There’s nothing here, too, to support the reasoning behind naming the album over the Stefan Michalak case, though Bryson applies some revisionist thought to this in his interview with the National Post: “[The incident] didn’t inform the record, but you can listen to a song like “Raised All Wrong” and think — ‘that’s [Michalak] for sure.’ ” That’s a bit of a reach unless you consider, “You can search all night in a night full of sky … / you never had to get away from anything like this before” to be related to a UFO sighting. What is for sure is that this record has its sights aimed like a telescope to the ceiling of the earth. From the album cover depicting a starry night sky right down to the lyric sheet, there is an infatuation with the heavens that gives the record an underlying dreamy theme. “Fell Off the Dock” opens with “they shoot at the birds / and howled at the moon”, while later “Kissing Cousins” offers “we’ll lay [sic] in the grass under the moon and the stars over the water tower”. The song, and probably the album’s highlight in a sea of highlights, “Constellation” is a sketch of ordinary people who “slept under constellations scattered in all kinds of combinations”. Lyrically there are a few awkward moments, primarily “and we pissed in the weeds but not the flowers / so they could pollinate and watch each other grow by the hours” in “Kissing Cousins”. Thankfully, such moments are few and far between.

The Falcon Lake Incident is firmly in both the folk and country-ish vein of James Taylor, with a dash of heartland rock a la John Hiatt.

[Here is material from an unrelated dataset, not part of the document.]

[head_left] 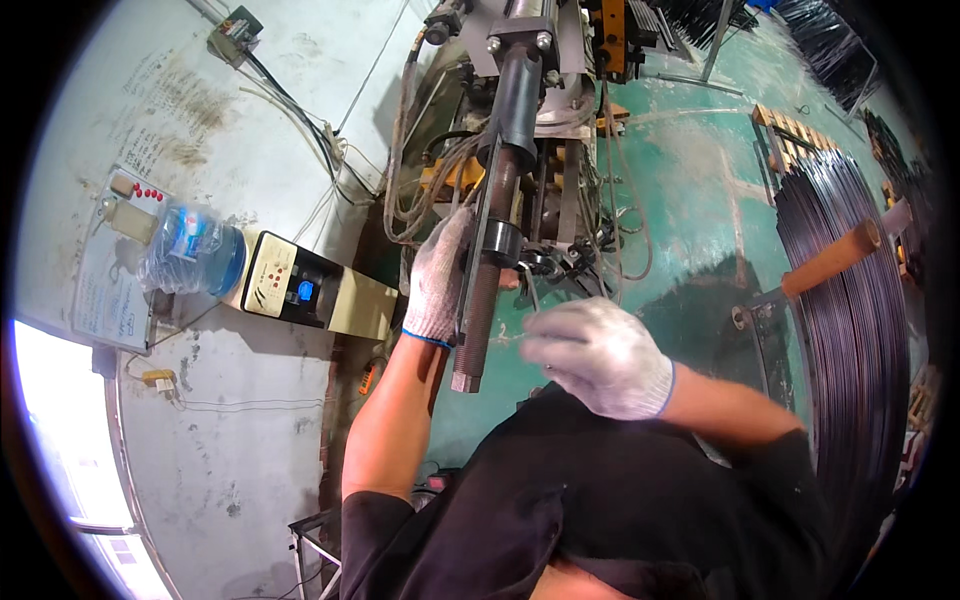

Much of the material is soft and introspective, aside from the occasional rocker like “Up All Night”. However, it is “Constellation” which might be the most breathtaking moment to be found here, as it is a slow-burning ballad with a soaring trumpet line that is both wistful and longing. Almost as equally captivating is the opening track “Raised all Wrong”, an acoustic ballad that’s tender and affirming. All in all, there’s not a throwaway to be found.

There’s a review of The Falcon Lake Incident online at Chart Attack which concludes, “These aren’t the sort of songs you should listen to alone; they’re meant for times of interaction.” I agree with that assessment to a degree, though I will say that the album does make for nice listening before going to bed. The social interaction I’m thinking of is dinner parties. This album makes for a great appetizer before a potluck, with social chatter to augment the lazy nature of the songs. At just a hair over a half hour long, The Falcon Lake Incident is actually perfectly timed. It’s not too long to wear out its welcome, and not so short that it feels inconsequential. The record actually gets better upon repeated listens, like an onion that one can unpeel to reveal different layers, with different songs leaping out at you, even if “Constellations” is a bit of a stand-out.

This is surprising considering this was an album fairly quickly thrown together over the course of a couple weeks, as Bryson notes in an interview with Spinner Canada about the song “Wild Folk”: “We finished it and just kept going, and then had to make sense of what we played because we’d never played it before. So it was listening and figuring out this end we made off the floor … [to] make it actually functional.” Still, for all of its loose togetherness, this is an album made by a bunch of guys being laidback and having fun. In the end, it just makes it that much more fun to listen to.